The Quebec-based company recently partnered with Cirque du Soleil Entertainment Group to reshape part of its popular Vaughan Mills shopping centre into an entertainment district with activities such as bungee jumping, juggling, face painting and trampolines.

It also partnered with Time Out Market to change part of its Montreal Eaton Centre into a market of bars and restaurants, similar to the popular foodie destination in Lisbon.

Although there is money to be made as a mall landlord, investors have soured on the sector.

This is the second round of partial mall sales for Ivanhoé. Earlier this year, the pension fund sold its non-controlling interest in two malls – one in Richmond and another in Toronto. Ivanhoé had also wanted to sell a stake in one of its Calgary shopping centres, Market Mall, but had to take it off the auction block because of lack of interest.

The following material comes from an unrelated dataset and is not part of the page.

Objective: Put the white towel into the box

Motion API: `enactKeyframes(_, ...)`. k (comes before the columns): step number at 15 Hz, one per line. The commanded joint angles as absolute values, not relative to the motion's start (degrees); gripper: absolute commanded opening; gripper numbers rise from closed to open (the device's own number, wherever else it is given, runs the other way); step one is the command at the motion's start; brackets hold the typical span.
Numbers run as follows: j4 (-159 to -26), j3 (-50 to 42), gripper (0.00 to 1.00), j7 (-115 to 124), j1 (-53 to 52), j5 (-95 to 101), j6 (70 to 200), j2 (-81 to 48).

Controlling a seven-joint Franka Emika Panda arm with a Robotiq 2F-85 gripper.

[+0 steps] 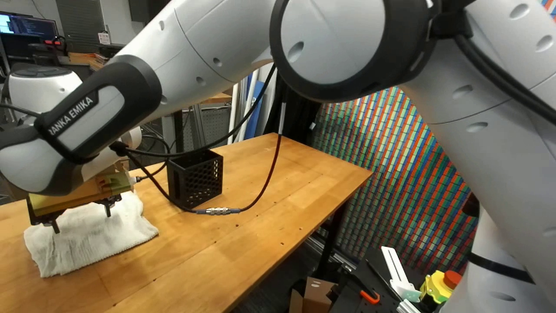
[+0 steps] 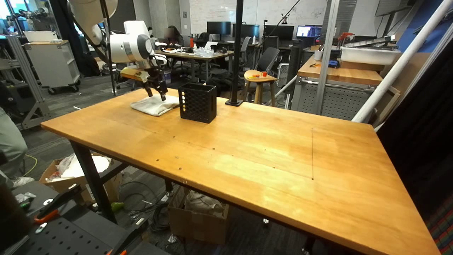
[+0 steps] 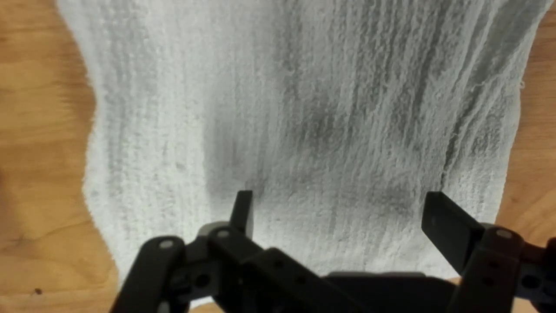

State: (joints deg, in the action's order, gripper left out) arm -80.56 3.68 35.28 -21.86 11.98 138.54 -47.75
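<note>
White towel (image 3: pixel 304 126) lies on the surface (image 2: pixel 247 159), directly below the hand (image 3: pixel 338 198); that's what the coming move turns on. In wrist view most visible cloth runs toward 12 o'clock & off the top; its near edge is just past the fingertips (image 3: pixel 443 221) toward 6. Hand is wide, nothing btwn: one tip at 9 o'clock, one at 3, both over cloth. Can't tell if they touch it. Weave ribs run approx 12-to-6, so a pinch should cross them & bunch the cloth, imo. Long axis: cropped in wrist view; in an exterior view the towel (image 1: pixel 95 239) looks longest approx 8-to-2. Only one arm (image 1: pixel 230 39), so no question of which is nearer.

Box (image 2: pixel 199 103), black w/ lattice walls, stands near the towel, approx 3 o'clock from the hand in an exterior view. Step prob = grasp: down, pinch, then carry that way.

Writing: "RANKA EMIKA" lettering (image 1: pixel 71 115) on the arm, approx 12 o'clock from the hand; 1st letter lost round the curve. Text on a dark screen (image 1: pixel 32 27), scrawl on the whiteboard (image 2: pixel 269 12) & print on a hanging tag (image 1: pixel 104 38): all too small to read. No label seen on towel or box.
</note>
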Motion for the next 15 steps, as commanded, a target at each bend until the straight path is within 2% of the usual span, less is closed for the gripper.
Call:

Other mall owners are retooling their business. RioCan Real Estate Investment Trust is in the middle of selling dozens of shopping centres in smaller cities across the country in order to focus on Canada’s largest markets – Toronto, Montreal, Vancouver, Calgary, Ottawa and Edmonton.

In addition to the malls in Waterloo, Vaughan and Vancouver region, Ivanhoé is looking to sell a partial, non-controlling stake in the following: CrossIron Mills north of Calgary’s business district; Dearfoot Meadows in Calgary; Mayfair Shopping Centre in Victoria; Outlet Collection at Niagara: Place Montreal Trust in Montreal and Place Ste-Foy in Quebec City.

Royal Bank of Canada and commercial realtor CBRE were hired to run the sales process, the sources said. The two firms worked on Ivanhoé’s other round of Canadian mall sales. Spokesmen for RBC and CBRE declined to comment.